Task requirements: From the records that follow, copy every line in which "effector" appears.

▬▬▬▬▬▬

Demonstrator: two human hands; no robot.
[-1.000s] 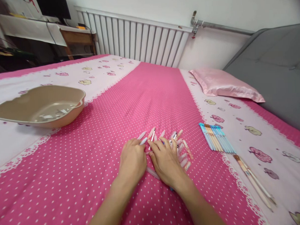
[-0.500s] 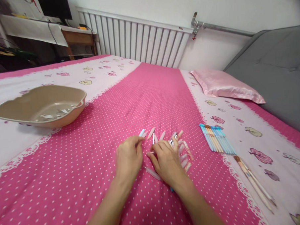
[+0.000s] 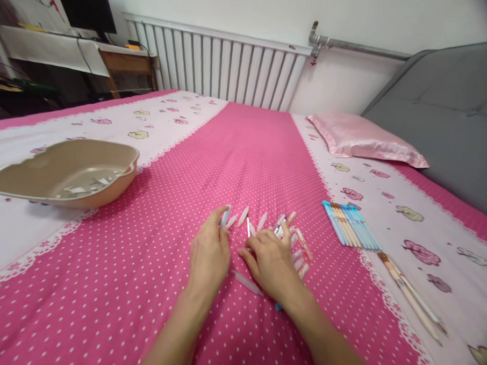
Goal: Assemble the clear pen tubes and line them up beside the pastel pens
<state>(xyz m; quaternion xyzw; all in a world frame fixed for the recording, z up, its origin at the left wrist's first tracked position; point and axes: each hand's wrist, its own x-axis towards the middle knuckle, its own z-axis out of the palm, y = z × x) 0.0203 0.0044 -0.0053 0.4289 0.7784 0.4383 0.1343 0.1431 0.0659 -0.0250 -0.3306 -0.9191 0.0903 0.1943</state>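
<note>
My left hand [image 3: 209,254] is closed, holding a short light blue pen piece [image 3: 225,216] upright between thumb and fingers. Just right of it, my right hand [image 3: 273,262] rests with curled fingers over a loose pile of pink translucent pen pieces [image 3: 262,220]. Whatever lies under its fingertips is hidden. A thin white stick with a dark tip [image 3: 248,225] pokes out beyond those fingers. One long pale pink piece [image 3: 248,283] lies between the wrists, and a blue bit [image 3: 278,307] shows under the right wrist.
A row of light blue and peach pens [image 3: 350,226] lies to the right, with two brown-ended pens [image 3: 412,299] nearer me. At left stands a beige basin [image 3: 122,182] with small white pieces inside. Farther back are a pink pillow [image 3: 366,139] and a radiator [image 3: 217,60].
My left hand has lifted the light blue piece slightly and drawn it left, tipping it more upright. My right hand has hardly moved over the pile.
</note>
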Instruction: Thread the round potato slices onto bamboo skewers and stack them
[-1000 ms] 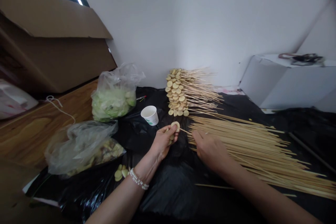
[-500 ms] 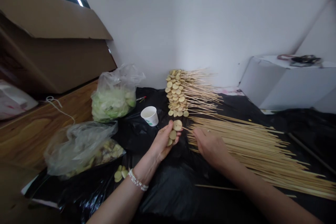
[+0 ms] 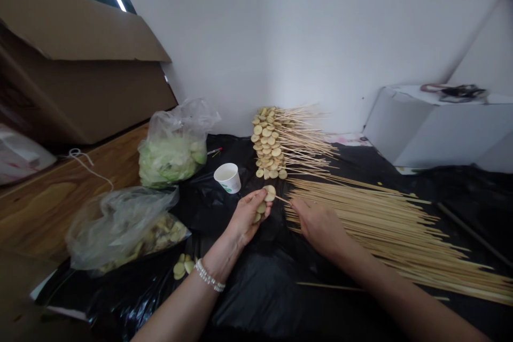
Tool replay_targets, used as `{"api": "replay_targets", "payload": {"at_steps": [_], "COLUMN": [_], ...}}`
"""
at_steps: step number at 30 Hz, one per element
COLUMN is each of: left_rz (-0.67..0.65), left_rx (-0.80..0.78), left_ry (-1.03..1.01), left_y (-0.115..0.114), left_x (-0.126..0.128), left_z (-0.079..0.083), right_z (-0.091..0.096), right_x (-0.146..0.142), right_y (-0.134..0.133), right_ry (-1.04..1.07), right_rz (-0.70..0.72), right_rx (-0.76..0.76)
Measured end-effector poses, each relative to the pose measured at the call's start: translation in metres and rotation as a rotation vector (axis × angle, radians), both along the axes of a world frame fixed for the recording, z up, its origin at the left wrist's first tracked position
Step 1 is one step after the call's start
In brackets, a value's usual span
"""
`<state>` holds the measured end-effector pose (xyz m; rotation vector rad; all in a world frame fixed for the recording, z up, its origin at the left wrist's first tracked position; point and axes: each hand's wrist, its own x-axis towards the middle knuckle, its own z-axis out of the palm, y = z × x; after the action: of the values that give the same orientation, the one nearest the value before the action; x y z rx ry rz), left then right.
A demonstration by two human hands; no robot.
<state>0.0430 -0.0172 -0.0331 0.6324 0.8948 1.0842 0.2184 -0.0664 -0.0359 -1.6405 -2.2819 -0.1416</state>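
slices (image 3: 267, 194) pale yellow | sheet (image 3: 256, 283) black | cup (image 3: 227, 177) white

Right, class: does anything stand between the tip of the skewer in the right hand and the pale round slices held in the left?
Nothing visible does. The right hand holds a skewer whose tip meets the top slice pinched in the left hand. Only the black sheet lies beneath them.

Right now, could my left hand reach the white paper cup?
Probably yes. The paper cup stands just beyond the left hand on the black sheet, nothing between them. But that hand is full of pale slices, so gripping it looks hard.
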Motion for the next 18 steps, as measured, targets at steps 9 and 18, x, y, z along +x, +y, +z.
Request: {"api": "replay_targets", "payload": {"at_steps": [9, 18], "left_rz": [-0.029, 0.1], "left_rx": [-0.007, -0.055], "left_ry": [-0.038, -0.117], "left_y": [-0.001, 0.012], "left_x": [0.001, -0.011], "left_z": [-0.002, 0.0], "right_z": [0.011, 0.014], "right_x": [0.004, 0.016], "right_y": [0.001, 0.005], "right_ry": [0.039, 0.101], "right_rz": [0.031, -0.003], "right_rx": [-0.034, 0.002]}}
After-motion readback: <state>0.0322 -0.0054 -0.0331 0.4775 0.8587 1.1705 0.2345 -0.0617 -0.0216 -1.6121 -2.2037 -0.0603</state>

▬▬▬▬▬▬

Written reply:
Measured end-effector poses, each relative to the pose measured at the call's start: translation in metres and rotation as a rotation vector (axis × angle, radians), both along the axes of a world frame fixed for the recording, z up, its origin at the left wrist's first tracked position
`<state>` holds the measured end-effector pose (xyz m; rotation vector rad; all in a world frame fixed for the recording, z up, its origin at the left wrist's first tracked position; point and axes: each hand's wrist, its own x-axis towards the middle knuckle, its own z-axis out of the palm, y = z × x; after the action: of the values that give the same orientation, the one nearest the value before the action; x y z rx ry rz), left then right.

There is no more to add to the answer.